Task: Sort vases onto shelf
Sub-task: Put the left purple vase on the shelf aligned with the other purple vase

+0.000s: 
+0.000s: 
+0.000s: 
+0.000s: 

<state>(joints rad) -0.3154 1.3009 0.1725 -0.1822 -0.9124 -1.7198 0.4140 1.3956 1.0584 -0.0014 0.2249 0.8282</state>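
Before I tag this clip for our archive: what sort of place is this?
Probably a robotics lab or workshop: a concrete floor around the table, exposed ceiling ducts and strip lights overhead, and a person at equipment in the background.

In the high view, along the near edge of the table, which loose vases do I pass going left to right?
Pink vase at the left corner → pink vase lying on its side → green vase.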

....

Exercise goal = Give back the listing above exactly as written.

Output of the task =
Task: Sort vases onto shelf
Sub-task: Put the left purple vase on the shelf aligned with the other purple vase

+0.000s: 
+0.000s: 
+0.000s: 
+0.000s: 

<state>(joints rad) -0.3154 1.3009 0.1725 -0.1822 -0.9124 -1.7198 0.4140 1.3956 1.0584 -0.0014 0.2249 0.8282</state>
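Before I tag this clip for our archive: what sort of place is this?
Probably a robotics lab or workshop: a concrete floor around the table, exposed ceiling ducts and strip lights overhead, and a person at equipment in the background.

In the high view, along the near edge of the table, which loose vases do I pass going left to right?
Pink vase at the left corner → pink vase lying on its side → green vase.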

Apart from this answer, nothing more is required.